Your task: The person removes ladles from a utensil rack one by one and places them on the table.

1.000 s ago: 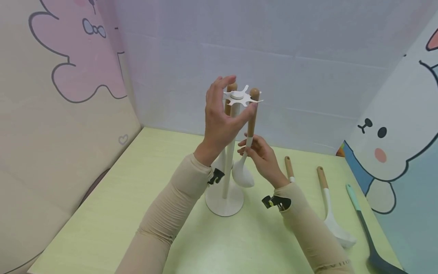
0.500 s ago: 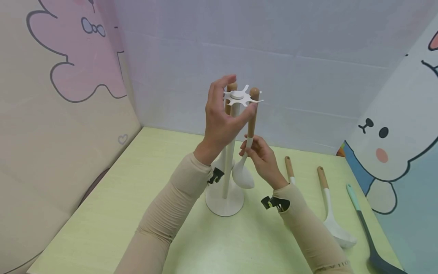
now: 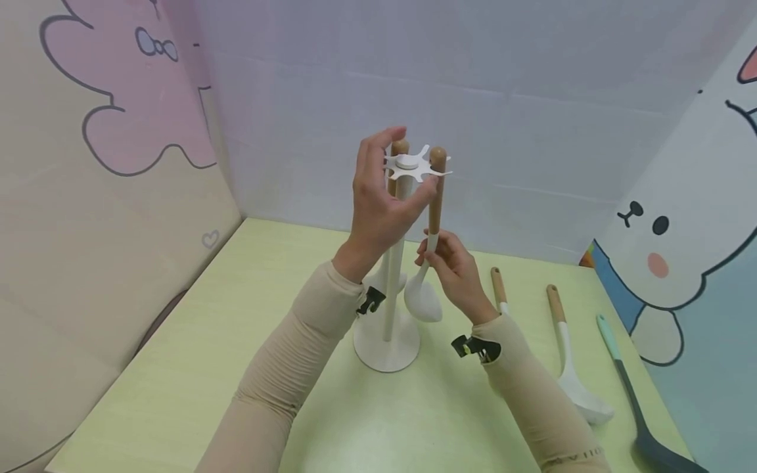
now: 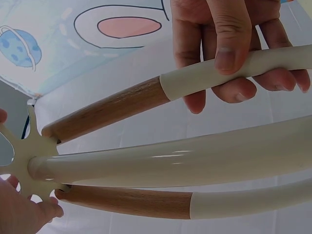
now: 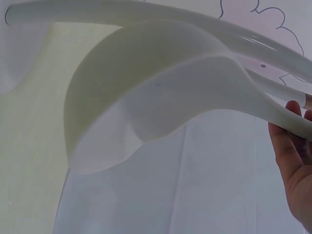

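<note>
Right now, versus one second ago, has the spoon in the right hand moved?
Yes, slightly: the spoon's bowl sits farther right of the stand's pole in the head view.

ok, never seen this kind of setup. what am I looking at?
No machine here, just a person's two bare hands. One picture comes from a camera worn on the head, looking forward and down; the two close-ups come from a camera on each wrist.

On the table is an upright white stand with a pronged top. The left hand curves round that top. The right hand pinches the neck of a wooden-handled white spoon. A second wooden-handled utensil hangs on the stand.

To the right lie a partly hidden utensil, a white ladle and a dark utensil with a green handle.
</note>
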The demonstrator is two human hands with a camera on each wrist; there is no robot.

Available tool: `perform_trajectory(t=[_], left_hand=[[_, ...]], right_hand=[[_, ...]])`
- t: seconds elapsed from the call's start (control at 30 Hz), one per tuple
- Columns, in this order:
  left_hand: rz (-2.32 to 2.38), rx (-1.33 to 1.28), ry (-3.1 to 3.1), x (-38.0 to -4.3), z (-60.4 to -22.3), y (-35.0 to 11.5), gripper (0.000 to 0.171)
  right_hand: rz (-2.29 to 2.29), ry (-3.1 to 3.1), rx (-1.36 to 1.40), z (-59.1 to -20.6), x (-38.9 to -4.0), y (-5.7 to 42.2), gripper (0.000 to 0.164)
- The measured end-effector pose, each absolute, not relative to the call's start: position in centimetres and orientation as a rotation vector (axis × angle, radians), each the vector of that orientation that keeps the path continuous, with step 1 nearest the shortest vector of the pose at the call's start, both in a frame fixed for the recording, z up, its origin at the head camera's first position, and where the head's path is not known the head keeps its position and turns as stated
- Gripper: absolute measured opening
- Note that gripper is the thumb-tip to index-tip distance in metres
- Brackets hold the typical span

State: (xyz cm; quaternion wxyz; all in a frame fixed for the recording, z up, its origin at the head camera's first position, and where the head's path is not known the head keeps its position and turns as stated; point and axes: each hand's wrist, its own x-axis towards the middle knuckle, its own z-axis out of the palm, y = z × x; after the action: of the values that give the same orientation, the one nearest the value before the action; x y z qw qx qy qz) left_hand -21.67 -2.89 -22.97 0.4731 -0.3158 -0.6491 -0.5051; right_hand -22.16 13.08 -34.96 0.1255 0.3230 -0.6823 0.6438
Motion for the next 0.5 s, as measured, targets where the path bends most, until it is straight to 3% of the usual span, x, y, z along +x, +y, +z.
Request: perform_trajectory(t=[0.5], left_hand=[[-1.293, -0.768, -1.621, -21.69, -22.8, -3.28, 0.061]], right_hand=[[1.861, -1.981, 0.925, -34.36, -22.02, 13.22, 0.034]])
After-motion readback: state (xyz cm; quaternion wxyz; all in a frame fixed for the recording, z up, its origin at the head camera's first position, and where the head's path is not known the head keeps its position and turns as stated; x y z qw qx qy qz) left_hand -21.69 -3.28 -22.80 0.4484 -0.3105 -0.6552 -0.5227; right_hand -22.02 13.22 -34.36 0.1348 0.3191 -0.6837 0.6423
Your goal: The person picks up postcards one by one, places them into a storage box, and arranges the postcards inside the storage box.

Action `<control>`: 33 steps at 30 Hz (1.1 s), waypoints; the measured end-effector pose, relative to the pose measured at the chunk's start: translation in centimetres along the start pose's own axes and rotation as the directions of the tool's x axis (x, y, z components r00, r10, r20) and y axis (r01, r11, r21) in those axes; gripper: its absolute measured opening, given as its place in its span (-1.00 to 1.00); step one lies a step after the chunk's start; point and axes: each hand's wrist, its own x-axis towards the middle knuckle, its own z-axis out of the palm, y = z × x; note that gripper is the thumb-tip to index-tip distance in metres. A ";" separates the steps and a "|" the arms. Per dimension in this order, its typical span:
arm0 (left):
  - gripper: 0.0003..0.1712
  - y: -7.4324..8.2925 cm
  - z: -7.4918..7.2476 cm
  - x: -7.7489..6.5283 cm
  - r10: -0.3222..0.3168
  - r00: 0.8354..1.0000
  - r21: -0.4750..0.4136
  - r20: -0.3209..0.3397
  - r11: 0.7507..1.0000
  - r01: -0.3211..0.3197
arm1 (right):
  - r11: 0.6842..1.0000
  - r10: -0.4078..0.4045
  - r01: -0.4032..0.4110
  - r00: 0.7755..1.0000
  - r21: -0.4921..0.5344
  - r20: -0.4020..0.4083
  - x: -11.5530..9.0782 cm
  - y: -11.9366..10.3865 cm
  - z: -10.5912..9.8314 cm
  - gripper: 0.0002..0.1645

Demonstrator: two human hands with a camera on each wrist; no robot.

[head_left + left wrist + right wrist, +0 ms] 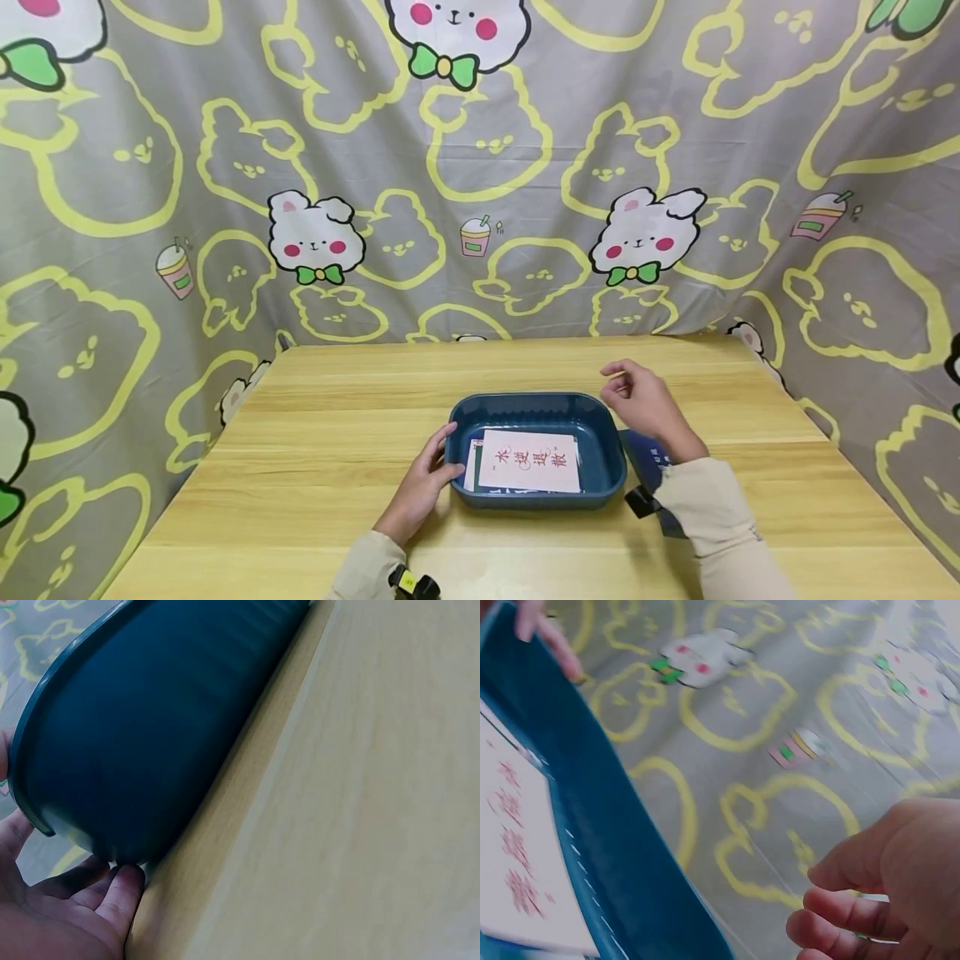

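A dark blue-green plastic bin (536, 502) sits on the table. Its left end is held by my left hand (422, 483), the thumb at the rim and the other fingers against the outer wall. Inside lies a white card (529, 477) with red Chinese characters, on top of other cards or papers that it mostly covers. My right hand (647, 404) hovers beside the bin's far right corner, fingers loosely bent. In the right wrist view nothing is between that hand's thumb and fingers. Under the right wrist lies a dark blue printed card or booklet (645, 454), partly hidden by the forearm.
The wood-grain table (315, 467) extends around the bin on all sides. A grey curtain (390, 167) with yellow outlines and white rabbits hangs behind the table and along both sides.
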 end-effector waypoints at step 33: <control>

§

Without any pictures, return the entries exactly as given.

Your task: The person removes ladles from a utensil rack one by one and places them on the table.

1.000 s ago: 
0.500 s ago: 
now: 
now: 
now: 

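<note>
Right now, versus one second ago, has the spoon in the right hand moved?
Yes, slightly: the spoon's bowl sits farther right of the stand's pole in the head view.

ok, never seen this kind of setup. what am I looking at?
No machine here, just a person's two bare hands. One picture comes from a camera worn on the head, looking forward and down; the two close-ups come from a camera on each wrist.

On the table is an upright white stand with a pronged top. The left hand curves round that top. The right hand pinches the neck of a wooden-handled white spoon. A second wooden-handled utensil hangs on the stand.

To the right lie a partly hidden utensil, a white ladle and a dark utensil with a green handle.
</note>
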The demonstrator is two human hands with a camera on each wrist; there is no robot.

Available tool: `perform_trajectory(t=[_], left_hand=[[_, ...]], right_hand=[[_, ...]])`
- t: seconds elapsed from the call's start (control at 30 Hz), one per tuple
- Columns, in this order:
  left_hand: rz (-2.32 to 2.38), rx (-1.33 to 1.28), ry (-3.1 to 3.1), x (-38.0 to -4.3), z (-60.4 to -22.3), y (-35.0 to 11.5), gripper (0.000 to 0.171)
  right_hand: rz (-2.29 to 2.29), ry (-3.1 to 3.1), rx (-1.36 to 1.40), z (-59.1 to -20.6), x (-38.9 to -4.0), y (-5.7 to 42.2), gripper (0.000 to 0.164)
- The measured end-effector pose, each absolute, not relative to the call's start: position in centimetres and orientation as a rotation vector (axis × angle, radians), each the vector of that orientation that keeps the path continuous, with step 1 nearest the shortest vector of the pose at the call's start, both in a frame fixed for the recording, z up, its origin at the head camera's first position, and where the head's path is not known the head keeps its position and turns as stated
- Gripper: absolute measured opening
- Note that gripper is the thumb-tip to index-tip distance in metres
- Brackets hold the typical span

State: (xyz cm; quaternion wxyz; all in a frame fixed for the recording, z up, its origin at the head camera's first position, and where the head's path is not known the head keeps its position and turns as stated; point and axes: each hand's wrist, its own x-axis towards the middle knuckle, its own z-axis out of the palm, y = z × x; after the action: of the values that give the same orientation, the one nearest the value before the action; x y z qw qx qy qz) left_hand -21.67 -2.89 -22.97 0.4731 -0.3158 -0.6491 -0.5051; right_hand -22.16 13.08 -34.96 0.1255 0.3230 -0.6823 0.6438
Motion for the next 0.5 s, as measured, targets where the path bends most, until it is straight to 3% of the usual span, x, y, z along +x, +y, +z.
Request: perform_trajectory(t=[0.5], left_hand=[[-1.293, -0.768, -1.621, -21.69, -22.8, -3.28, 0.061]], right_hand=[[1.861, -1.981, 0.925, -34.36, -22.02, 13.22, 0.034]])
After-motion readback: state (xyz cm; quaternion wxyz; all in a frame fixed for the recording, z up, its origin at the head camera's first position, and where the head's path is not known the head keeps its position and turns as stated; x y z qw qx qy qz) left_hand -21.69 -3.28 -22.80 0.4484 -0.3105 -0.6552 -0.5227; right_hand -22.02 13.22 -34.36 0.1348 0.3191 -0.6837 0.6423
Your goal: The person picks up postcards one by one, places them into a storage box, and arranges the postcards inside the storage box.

Action `<control>`: 33 steps at 30 Hz (1.1 s), waypoints; the measured end-effector pose, relative to the pose measured at the chunk's start: translation in centimetres along the start pose's own axes and rotation as the directions of the tool's x axis (x, y, z components r00, r10, r20) and y axis (r01, r11, r21) in those axes; gripper: its absolute measured opening, given as its place in its span (-1.00 to 1.00); step one lies a step after the chunk's start; point and axes: each hand's wrist, its own x-axis towards the middle knuckle, its own z-axis out of the palm, y = z × x; note that gripper is the thumb-tip to index-tip distance in metres. A ";" separates the steps and a "|" the arms. Per dimension in this order, its typical span:
arm0 (left):
  - gripper: 0.0003..0.1712
  - y: -7.4324..8.2925 cm
  - z: -7.4918..7.2476 cm
  - x: -7.7489..6.5283 cm
  - r10: -0.3222..0.3168
  - r00: 0.8354..1.0000
  - r21: -0.4750..0.4136
  - r20: -0.3209..0.3397
  - r11: 0.7507..1.0000
  - r01: -0.3211..0.3197
arm1 (right):
  - r11: 0.6842..1.0000
  - r10: -0.4078..0.4045
  - r01: -0.4032..0.4110
  - r00: 0.7755..1.0000
  - r21: -0.4921..0.5344
  - r20: -0.4020..0.4083
  - x: -11.5530..9.0782 cm
  - y: -11.9366..10.3865 cm
  - z: -10.5912..9.8314 cm
  - gripper: 0.0002..0.1645

Demonstrator: two human hands with a camera on each wrist; no robot.

[head_left + left wrist + right wrist, +0 ms] 

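A dark blue-green plastic bin (536, 502) sits on the table. Its left end is held by my left hand (422, 483), the thumb at the rim and the other fingers against the outer wall. Inside lies a white card (529, 477) with red Chinese characters, on top of other cards or papers that it mostly covers. My right hand (647, 404) hovers beside the bin's far right corner, fingers loosely bent. In the right wrist view nothing is between that hand's thumb and fingers. Under the right wrist lies a dark blue printed card or booklet (645, 454), partly hidden by the forearm.
The wood-grain table (315, 467) extends around the bin on all sides. A grey curtain (390, 167) with yellow outlines and white rabbits hangs behind the table and along both sides.
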 end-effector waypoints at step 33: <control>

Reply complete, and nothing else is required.